Há um histórico de projetos auspiciosos na IBM envolvendo inteligência artificial. Depois que um computador da empresa, o Deep Blue, venceu o campeão de xadrez Gary Kasparov em 1997, o "Project Debater" foi a nova fronteira do desenvolvimento tecnológico em processamento de linguagem natural.
O projeto em questão envolvia um debate com a participação ativa de um computador, que era confrontado por debatedores profissionais, como Noa Ovadia, campeã israelense de debates de 2016. Em fevereiro de 2019, a inteligência artificial enfrentou Harish Natarajan, que detém o recorde de maior número de vitórias em debates competitivos. Os dois discutiram subsídios de pré-escola na frente de uma plateia de 800 pessoas em São Francisco.
Mas, no final do dia, para que serve um computador que pode elencar argumentos em um debate competitivo? A aplicação apresentada é apenas ilustrativa e a IBM espera que esse tipo de tecnologia possa ser posto em prática nas empresas, através da inteligência artificial por trás do Watson.
Receber pontos, elencar rotas possíveis e realizar a tomada de decisão são todas tarefas complexas que poderiam ser facilitadas por um algoritmo capaz de filtrar, categorizar e dividir pontos-chave em uma estrutura compreensível.
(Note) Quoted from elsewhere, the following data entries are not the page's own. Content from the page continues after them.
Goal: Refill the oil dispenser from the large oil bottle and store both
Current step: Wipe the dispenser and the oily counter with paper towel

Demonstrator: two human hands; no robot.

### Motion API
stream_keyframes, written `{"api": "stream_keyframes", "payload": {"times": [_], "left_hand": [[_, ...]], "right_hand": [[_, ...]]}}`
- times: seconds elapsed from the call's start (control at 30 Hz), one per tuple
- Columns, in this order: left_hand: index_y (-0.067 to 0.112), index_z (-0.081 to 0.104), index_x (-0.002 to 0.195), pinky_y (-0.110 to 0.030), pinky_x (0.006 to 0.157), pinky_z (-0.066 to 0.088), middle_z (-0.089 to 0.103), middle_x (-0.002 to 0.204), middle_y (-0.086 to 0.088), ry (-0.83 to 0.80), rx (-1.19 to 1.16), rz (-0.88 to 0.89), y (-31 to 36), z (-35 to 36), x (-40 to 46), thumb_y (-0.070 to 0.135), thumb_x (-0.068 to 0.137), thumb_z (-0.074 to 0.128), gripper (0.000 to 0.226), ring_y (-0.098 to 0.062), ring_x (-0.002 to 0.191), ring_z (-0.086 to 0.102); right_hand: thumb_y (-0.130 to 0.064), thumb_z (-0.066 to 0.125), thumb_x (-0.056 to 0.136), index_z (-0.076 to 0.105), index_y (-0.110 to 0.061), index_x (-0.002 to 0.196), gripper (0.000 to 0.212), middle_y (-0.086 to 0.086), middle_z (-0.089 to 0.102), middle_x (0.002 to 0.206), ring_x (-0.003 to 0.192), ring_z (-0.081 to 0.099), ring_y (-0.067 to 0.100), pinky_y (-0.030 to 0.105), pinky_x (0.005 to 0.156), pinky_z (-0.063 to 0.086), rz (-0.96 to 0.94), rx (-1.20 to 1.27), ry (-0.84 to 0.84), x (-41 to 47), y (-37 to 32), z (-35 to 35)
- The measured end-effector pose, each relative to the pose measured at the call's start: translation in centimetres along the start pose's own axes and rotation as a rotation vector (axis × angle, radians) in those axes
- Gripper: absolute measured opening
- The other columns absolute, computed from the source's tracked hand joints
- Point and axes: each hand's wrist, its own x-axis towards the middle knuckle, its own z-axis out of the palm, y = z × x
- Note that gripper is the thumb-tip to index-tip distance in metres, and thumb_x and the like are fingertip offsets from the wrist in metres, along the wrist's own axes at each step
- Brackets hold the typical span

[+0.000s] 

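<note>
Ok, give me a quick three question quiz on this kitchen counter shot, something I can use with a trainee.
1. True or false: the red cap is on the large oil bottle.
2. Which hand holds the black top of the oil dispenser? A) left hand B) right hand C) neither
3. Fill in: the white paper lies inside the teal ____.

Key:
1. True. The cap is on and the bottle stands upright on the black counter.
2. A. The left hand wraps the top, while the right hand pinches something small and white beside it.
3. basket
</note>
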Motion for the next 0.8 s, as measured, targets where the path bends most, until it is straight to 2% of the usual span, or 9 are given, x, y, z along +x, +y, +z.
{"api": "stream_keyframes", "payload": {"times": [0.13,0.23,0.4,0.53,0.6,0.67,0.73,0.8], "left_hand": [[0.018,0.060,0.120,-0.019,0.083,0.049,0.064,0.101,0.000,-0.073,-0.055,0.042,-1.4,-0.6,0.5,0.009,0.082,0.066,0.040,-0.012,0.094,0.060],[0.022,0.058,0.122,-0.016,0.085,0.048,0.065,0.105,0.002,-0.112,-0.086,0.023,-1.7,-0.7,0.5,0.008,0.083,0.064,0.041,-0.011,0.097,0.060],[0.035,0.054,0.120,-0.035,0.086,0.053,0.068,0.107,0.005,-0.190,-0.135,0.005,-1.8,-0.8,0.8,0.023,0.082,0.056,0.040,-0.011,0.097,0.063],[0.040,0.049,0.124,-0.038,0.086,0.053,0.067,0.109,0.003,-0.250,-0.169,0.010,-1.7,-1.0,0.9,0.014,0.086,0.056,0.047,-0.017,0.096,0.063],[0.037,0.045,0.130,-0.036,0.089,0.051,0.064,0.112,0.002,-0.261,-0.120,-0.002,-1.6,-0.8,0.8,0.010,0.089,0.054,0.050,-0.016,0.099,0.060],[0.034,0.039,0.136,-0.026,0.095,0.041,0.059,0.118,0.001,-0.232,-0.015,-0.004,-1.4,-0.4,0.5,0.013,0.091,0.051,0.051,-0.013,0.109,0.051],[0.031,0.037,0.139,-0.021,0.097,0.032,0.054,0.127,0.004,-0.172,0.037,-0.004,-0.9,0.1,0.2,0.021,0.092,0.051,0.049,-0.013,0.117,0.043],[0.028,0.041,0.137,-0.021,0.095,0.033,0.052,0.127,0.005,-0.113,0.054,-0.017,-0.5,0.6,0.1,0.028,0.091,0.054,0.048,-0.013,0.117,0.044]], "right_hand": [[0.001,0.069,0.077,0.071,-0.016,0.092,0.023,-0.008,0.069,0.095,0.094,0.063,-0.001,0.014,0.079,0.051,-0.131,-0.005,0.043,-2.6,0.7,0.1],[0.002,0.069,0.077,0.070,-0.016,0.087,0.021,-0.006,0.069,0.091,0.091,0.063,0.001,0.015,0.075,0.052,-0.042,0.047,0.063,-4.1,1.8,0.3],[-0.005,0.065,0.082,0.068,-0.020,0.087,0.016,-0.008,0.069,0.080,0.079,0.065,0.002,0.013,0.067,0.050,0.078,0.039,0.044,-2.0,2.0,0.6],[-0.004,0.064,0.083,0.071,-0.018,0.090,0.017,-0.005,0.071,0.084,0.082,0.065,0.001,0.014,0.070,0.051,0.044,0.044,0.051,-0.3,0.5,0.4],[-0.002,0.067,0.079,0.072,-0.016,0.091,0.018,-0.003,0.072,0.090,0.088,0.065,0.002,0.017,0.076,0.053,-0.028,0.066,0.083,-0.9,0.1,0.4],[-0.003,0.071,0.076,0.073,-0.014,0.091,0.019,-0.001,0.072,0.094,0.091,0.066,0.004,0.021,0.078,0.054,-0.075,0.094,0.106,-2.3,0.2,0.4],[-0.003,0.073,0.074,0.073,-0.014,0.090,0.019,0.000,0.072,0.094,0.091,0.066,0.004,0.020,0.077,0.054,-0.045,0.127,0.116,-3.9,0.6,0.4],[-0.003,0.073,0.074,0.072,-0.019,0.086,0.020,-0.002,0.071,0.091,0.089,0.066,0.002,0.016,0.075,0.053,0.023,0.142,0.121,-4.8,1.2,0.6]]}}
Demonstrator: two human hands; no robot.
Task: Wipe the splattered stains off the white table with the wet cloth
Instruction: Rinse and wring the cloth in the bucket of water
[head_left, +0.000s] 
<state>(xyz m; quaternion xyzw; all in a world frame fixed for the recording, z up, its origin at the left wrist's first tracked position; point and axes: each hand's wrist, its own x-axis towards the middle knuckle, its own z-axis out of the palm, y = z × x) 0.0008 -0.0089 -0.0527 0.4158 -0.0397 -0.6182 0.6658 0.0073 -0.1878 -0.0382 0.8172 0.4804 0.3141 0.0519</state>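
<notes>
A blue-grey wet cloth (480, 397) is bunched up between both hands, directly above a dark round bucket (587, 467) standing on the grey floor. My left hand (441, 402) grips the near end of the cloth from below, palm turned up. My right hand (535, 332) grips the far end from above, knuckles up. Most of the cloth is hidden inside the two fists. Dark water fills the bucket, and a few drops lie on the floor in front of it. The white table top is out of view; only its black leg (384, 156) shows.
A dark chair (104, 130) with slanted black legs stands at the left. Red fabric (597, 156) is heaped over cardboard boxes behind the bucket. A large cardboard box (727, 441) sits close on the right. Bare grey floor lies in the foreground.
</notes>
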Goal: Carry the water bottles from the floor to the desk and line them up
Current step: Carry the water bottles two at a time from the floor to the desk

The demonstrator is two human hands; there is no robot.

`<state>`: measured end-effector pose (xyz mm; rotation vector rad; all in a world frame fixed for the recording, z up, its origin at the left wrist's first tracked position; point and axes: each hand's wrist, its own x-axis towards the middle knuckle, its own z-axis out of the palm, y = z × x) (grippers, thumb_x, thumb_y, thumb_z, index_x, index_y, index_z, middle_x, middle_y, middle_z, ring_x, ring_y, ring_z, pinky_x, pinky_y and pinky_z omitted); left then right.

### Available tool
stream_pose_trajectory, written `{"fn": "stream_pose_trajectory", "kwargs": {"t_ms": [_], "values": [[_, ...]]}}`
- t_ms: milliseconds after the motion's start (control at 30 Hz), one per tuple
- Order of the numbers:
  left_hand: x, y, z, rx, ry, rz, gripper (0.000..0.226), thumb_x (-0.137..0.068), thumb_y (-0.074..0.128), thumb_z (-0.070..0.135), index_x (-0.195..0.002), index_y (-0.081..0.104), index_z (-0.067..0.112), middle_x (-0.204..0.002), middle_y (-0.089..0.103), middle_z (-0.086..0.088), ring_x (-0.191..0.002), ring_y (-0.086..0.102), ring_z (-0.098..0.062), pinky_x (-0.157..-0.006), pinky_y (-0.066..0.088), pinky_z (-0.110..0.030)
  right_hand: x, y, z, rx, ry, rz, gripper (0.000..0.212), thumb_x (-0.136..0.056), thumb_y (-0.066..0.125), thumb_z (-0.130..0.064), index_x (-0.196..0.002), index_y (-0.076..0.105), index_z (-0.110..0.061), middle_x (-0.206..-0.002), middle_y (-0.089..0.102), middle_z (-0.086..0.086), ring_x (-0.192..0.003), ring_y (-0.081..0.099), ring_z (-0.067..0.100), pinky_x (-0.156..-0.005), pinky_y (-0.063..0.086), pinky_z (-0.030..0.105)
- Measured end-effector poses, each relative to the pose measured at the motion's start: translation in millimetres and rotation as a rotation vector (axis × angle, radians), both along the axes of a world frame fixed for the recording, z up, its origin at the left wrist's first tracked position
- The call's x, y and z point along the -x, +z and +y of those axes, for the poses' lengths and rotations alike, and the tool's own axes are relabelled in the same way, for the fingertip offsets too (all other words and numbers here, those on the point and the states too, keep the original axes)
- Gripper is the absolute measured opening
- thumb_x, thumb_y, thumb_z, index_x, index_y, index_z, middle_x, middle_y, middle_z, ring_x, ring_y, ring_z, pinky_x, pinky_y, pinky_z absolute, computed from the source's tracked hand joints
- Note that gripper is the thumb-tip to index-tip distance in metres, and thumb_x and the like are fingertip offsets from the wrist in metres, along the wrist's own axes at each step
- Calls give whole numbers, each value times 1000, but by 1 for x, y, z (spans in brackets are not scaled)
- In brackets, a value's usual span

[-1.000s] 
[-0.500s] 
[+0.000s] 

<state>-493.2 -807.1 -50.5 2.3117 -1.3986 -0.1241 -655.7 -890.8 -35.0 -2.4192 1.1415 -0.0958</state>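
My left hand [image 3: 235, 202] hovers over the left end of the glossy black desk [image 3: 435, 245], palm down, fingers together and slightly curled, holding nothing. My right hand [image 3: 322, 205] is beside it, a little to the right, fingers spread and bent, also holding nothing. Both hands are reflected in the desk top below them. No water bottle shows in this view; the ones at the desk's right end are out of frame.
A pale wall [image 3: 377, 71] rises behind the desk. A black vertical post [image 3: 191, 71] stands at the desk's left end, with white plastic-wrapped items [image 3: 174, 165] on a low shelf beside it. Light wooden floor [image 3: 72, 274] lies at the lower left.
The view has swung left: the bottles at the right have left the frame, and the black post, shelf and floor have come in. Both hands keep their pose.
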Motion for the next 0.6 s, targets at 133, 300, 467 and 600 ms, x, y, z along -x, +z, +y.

É uma ferramenta útil para gestores, líderes e até governos, permitindo a tomada de decisão informada e guiada por dados.
“A análise de pontos-chave vai permitir destrinchar grandes dados em menos pontos, perimitindo decisões quantitativas”, disse Dakshi Agrawal, arquiteto-chefe das pesquisas de inteligência artificial na IBM.
Inclusive, Slonim, quando questionado sobre o uso da tecnologia em debates políticos — entre candidatos à Presidência, por exemplo —, afirmou que essa é possível. “Essa tecnologia pode ser usada como um canal de conversação entre uma audiência mais ampla e as pessoas no poder, tomando decisões”, disse.